Il tassello più importante del puzzle - che continua da più di un anno a farsi e disfarsi a seconda degli imprevedibili cambi di direzione del leader turco - è stato fissato il 10 luglio: la sera prima dell’inizio del Summit NATO a Vilnius del 11 e 12 luglio, dove tutti i capi dei rispettivi governi dell’Alleanza Atlantica avevano appuntamento. Questa doveva essere l’occasione per accogliere la Svezia nella NATO con tutti gli onori, secondo le previsioni degli esperti. Ma nonostante il grande lavorio diplomatico del Segretario Generale della NATO, degli Stati Uniti e della Svezia stessa, le aspettative anche in questa occasione non si erano avverate. Si era invece arrivati a ridosso dell’incontro con ancora un sostanziale nulla di fatto. La sera prima dell’inizio ufficiale del Summit però arriva la svolta a sorpresa. Un incontro trilaterale alla presenza del Primo Ministro svedese Ulf Kristersson, del Presidente turco Erdoğan e del Segretario Generale della NATO Jens Stoltenberg sembra riuscire a strappare a Erdoğan un “clear commitment” alla ratifica, come descritto dalle parole di Stoltenberg. Dopo 14 mesi dalla richiesta di adesione, la Turchia almeno a parole da il suo assenso. Ulf Kristersson ammetterà poi di aver bevuto una birra con il suo staff in una sala conferenze quella sera stessa, ma che avrebbe riservato lo champagne solo per celebrare il termine ufficiale del processo di ratifica.

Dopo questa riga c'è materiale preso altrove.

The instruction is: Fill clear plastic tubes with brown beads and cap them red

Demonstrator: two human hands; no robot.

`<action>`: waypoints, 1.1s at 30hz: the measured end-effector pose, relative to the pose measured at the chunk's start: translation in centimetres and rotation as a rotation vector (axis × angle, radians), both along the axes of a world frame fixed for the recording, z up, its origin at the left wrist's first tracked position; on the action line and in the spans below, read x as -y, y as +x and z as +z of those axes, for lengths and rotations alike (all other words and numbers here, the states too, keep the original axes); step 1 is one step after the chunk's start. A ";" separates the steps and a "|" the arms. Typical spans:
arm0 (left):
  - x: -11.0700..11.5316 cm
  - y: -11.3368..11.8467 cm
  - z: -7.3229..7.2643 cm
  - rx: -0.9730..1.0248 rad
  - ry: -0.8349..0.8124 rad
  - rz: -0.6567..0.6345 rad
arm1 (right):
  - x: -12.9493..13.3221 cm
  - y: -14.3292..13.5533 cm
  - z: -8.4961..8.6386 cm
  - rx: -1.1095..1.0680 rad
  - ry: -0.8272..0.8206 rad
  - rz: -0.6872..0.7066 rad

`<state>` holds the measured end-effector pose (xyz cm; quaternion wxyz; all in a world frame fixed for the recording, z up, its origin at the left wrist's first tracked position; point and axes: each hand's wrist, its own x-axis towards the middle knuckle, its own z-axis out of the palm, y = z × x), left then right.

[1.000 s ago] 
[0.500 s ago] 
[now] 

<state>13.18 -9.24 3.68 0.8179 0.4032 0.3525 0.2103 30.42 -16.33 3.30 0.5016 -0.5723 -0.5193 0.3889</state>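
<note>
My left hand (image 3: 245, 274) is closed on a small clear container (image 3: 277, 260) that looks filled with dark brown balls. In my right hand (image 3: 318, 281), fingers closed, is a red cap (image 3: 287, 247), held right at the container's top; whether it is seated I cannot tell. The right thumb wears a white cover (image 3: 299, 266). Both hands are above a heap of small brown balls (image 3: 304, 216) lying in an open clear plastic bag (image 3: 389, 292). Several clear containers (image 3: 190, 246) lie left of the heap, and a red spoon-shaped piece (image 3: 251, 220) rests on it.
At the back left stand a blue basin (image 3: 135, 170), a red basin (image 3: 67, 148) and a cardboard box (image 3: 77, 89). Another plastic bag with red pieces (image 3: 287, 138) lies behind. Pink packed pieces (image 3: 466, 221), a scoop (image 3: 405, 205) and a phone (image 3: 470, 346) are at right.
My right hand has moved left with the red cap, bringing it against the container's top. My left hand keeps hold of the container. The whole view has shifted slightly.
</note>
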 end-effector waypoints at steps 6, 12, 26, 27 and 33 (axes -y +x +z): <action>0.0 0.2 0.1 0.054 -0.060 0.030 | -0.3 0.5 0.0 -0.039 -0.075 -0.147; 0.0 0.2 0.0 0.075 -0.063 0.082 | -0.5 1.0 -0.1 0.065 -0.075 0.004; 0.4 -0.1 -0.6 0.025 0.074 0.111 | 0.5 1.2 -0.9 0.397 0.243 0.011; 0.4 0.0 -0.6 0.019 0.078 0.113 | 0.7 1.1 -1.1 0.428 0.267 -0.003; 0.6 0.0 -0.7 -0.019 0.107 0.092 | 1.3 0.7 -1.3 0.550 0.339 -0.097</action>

L’inaspettata concessione di Erdoğan del 10 luglio è sancita da un comunicato stampa congiunto in 7 punti. Nel documento vengono riconosciuti gli obiettivi già raggiunti in questi mesi dalla Svezia, ma anche elencate alcune nuove richieste, tra cui una molto audace: si chiede un impegno attivo svedese a supporto dell’entrata della Turchia nell’Unione Europea e del miglioramento dei rapporti in termini di scambi commerciali e di libero movimento delle persone tra Turchia e UE. Una richiesta che prende alla sprovvista anche gli analisti più esperti e che viene definita diplomaticamente molto audace. Il collegamento tra i due processi di adesione viene infatti subito smentito sia da rappresentati della Commissione Europea che dal Cancelliere tedesco Scholz. Ma andiamo a vedere nel dettaglio i punti cruciali del comunicato stampa congiunto del 10 luglio.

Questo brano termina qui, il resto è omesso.